Task objective – Count lines with "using" below; give only the number.

Recorded information –

#####

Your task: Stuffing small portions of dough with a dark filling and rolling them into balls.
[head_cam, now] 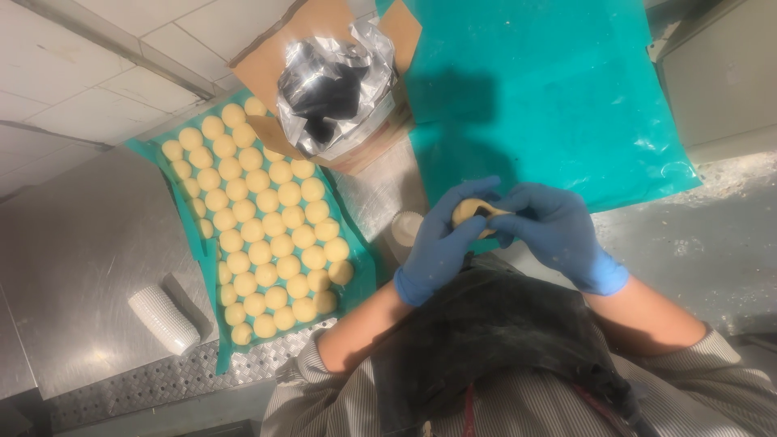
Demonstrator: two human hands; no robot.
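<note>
Both my hands wear blue gloves and meet in front of my chest around one pale dough ball (471, 212) with a dark filling showing at its top. My left hand (443, 243) cups the ball from below and the side. My right hand (554, 231) pinches its edge with the fingertips. To the left, a tray lined with teal plastic (188, 235) carries several rows of finished pale dough balls (267, 226).
A cardboard box with an open silver foil bag (336, 89) of dark filling stands behind the tray. A teal plastic sheet (550, 97) covers the steel table ahead. A stack of white paper cups (163, 318) lies at the left. A small pale container (405, 231) sits by my left hand.
</note>
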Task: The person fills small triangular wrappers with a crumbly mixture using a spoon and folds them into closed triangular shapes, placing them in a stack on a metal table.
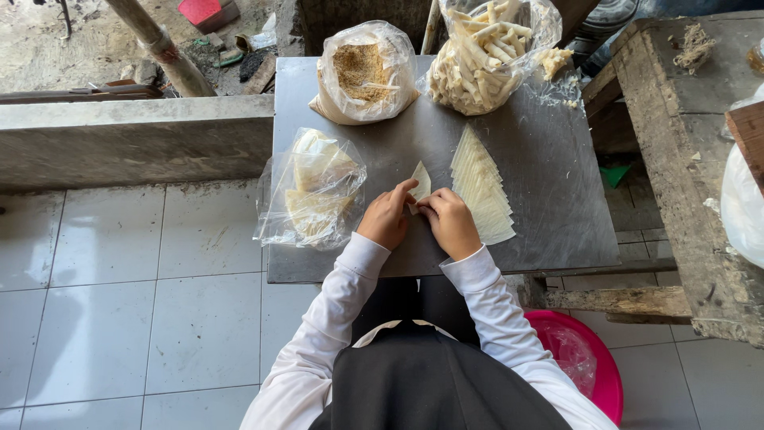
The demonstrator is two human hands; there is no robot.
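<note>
Both hands — left hand (385,221), right hand (450,224) — pinch one pale triangular pastry sheet (420,182) on grey table (549,199); three clear plastic bags (312,189) — one fanned sheet stack (481,188).

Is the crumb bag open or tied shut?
Open: the crumb bag has its top rolled down, leaving the brown crumbs uncovered on the table.

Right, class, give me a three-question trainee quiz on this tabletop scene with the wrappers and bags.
1. True or false: both hands touch one triangular wrapper.
2. Which bag holds brown crumbs: A, the far left one, or B, the far right one?
3. The fanned wrapper stack lies beside which hand?

Key:
1. True; left hand and right hand pinch it.
2. A, the crumb bag; the stick bag is B.
3. The right hand.
</note>
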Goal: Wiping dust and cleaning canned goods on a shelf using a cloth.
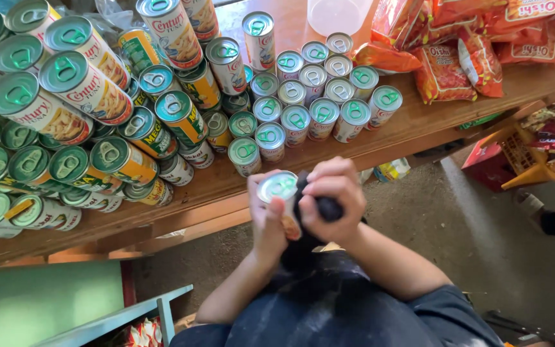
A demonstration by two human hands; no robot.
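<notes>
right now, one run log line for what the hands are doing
left hand: holds small can | right hand: presses dark cloth on can | wooden shelf: upright and stacked cans | snack bags: far right

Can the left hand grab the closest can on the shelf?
Probably not right away: the left hand is already holding a can. The nearest shelf can stands just ahead at the wooden shelf's edge, with nothing between.

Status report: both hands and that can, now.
Left hand gripping small can upright. Right hand pressing dark cloth against can's side. Stacked cans crowd wooden shelf just ahead.
</notes>
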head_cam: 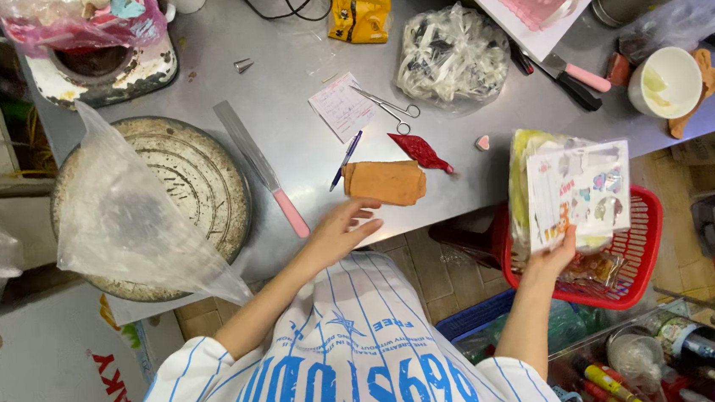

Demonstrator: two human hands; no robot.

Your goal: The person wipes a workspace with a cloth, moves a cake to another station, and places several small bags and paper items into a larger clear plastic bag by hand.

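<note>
Right hand (pixel 553 255) grips a clear packet of printed sticker sheets (pixel 580 192) by its lower edge, thumb and fingers closed on the plastic, and holds it upright above the red wire basket (pixel 643 242) at the table's front right edge. Left hand (pixel 336 232) is empty, fingers loosely spread and palm down, resting at the front edge of the steel table (pixel 282 105) just short of the folded orange cloth (pixel 385 182).

For a secure hold, pinch the packet near the middle of its lower edge so the sheets do not sag or slide out; a second hand on the opposite edge would steady it.

Beside the cloth lie a blue pen (pixel 346 160), a red foil piece (pixel 422 151) and a paper slip (pixel 341 106) with scissors (pixel 391 106) partly across it. A pink-handled spatula (pixel 261 168) lies left of these, next to the round turntable (pixel 195 188), which a clear piping bag (pixel 129 219) partly covers. Farther back sit a bag of white ribbon (pixel 451 56), a yellow packet (pixel 359 11) and a white cup (pixel 665 81).
</note>
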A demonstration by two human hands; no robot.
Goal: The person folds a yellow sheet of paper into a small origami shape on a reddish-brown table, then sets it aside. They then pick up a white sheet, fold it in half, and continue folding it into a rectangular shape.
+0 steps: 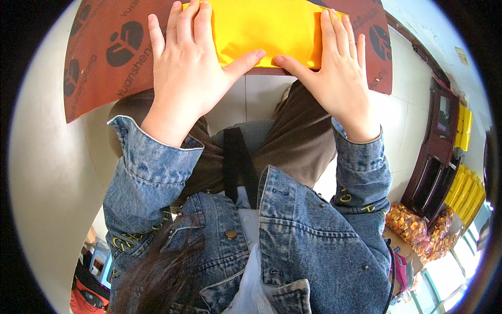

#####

Task solution – 2